Experimental animals

Forty male Sprague–Dawley rats weighing 250 ± 5 g were acquired from the research animal farm located at Zagazig University's Faculty of Veterinary Medicine. Each rat was housed in a stainless-steel cage that was maintained at a temperature between 21°C and 24°C, offering a clean, pathogen-free environment.
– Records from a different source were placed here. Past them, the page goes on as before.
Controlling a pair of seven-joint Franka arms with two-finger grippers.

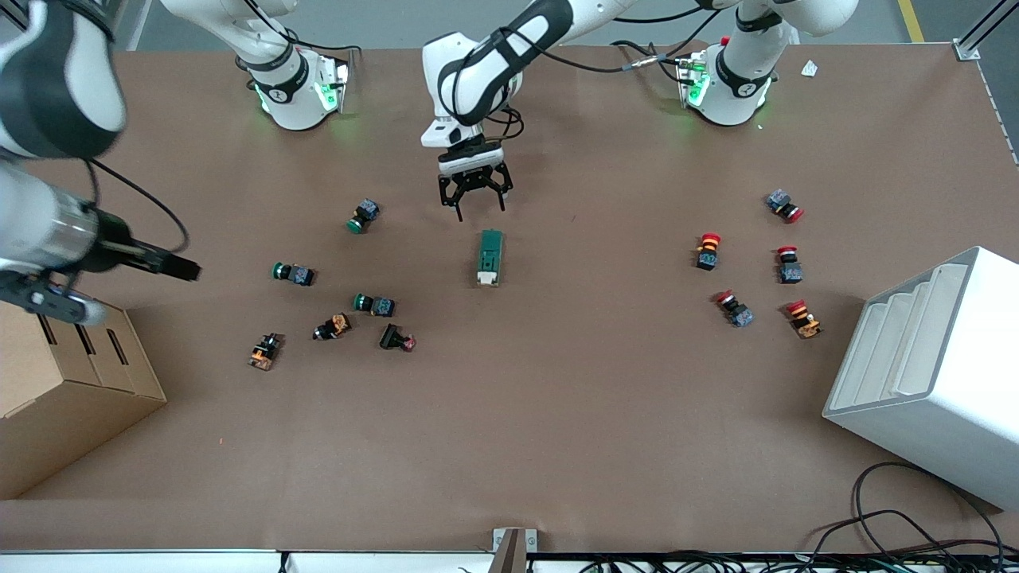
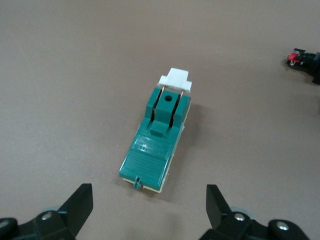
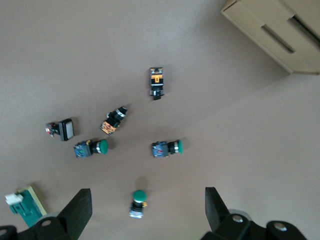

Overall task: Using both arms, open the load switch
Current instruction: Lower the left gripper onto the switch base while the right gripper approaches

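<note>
Over the table's middle, left gripper (image 1: pixel 473 205) spread wide above the load switch (image 1: pixel 489 257); right gripper (image 3: pixel 145 207) waits open. One-handed tug could drag it.

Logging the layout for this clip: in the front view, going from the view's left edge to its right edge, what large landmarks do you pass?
Cardboard box → right gripper → load switch, with the left gripper open above it → cluster of red push buttons → white bin.
</note>
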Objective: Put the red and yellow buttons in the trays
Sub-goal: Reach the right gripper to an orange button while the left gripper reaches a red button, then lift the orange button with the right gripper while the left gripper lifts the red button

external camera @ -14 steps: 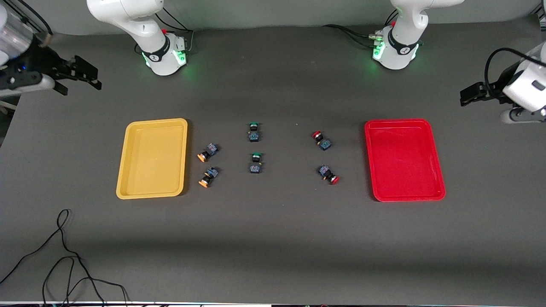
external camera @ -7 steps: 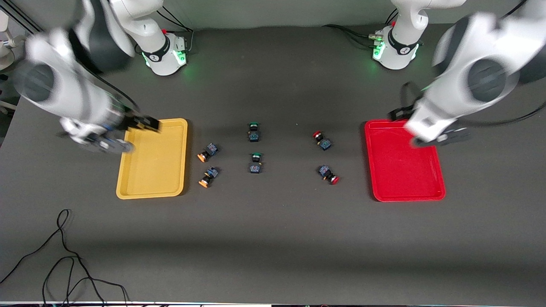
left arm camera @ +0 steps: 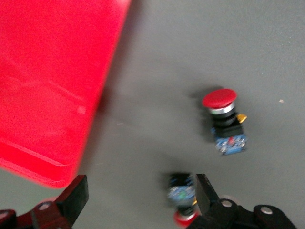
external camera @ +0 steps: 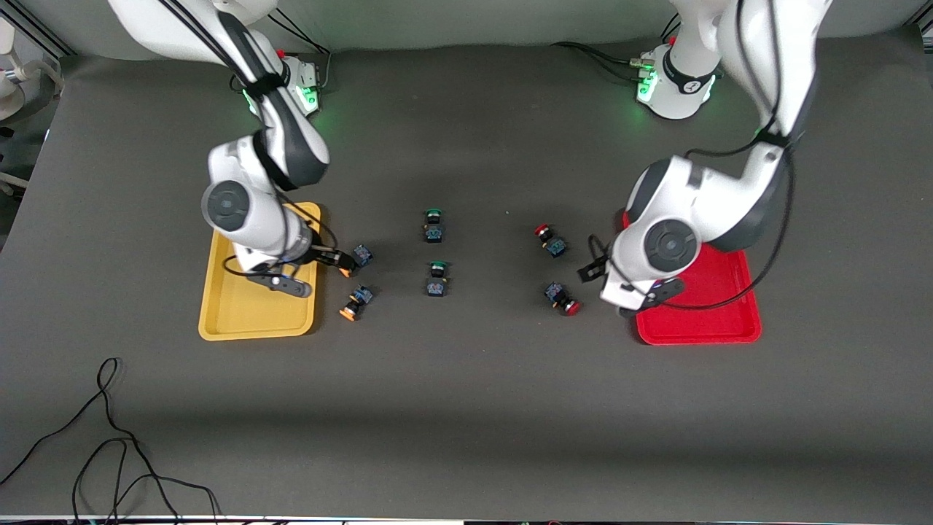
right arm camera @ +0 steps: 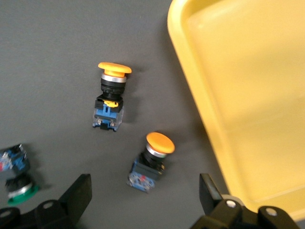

To achieve ideal living circumstances, the rats were exposed to a 12-hour light-dark cycle and a 60% relative humidity. Commercial food pellets and unlimited water were provided to the rats. The standard rat diet and the HFD were crafted based on the research conducted by Lasker and colleagues in their study (Lasker et al., 2019). The composition of the HFD used in this study is based on protocols reported in previous studies (Salem et al., 2023).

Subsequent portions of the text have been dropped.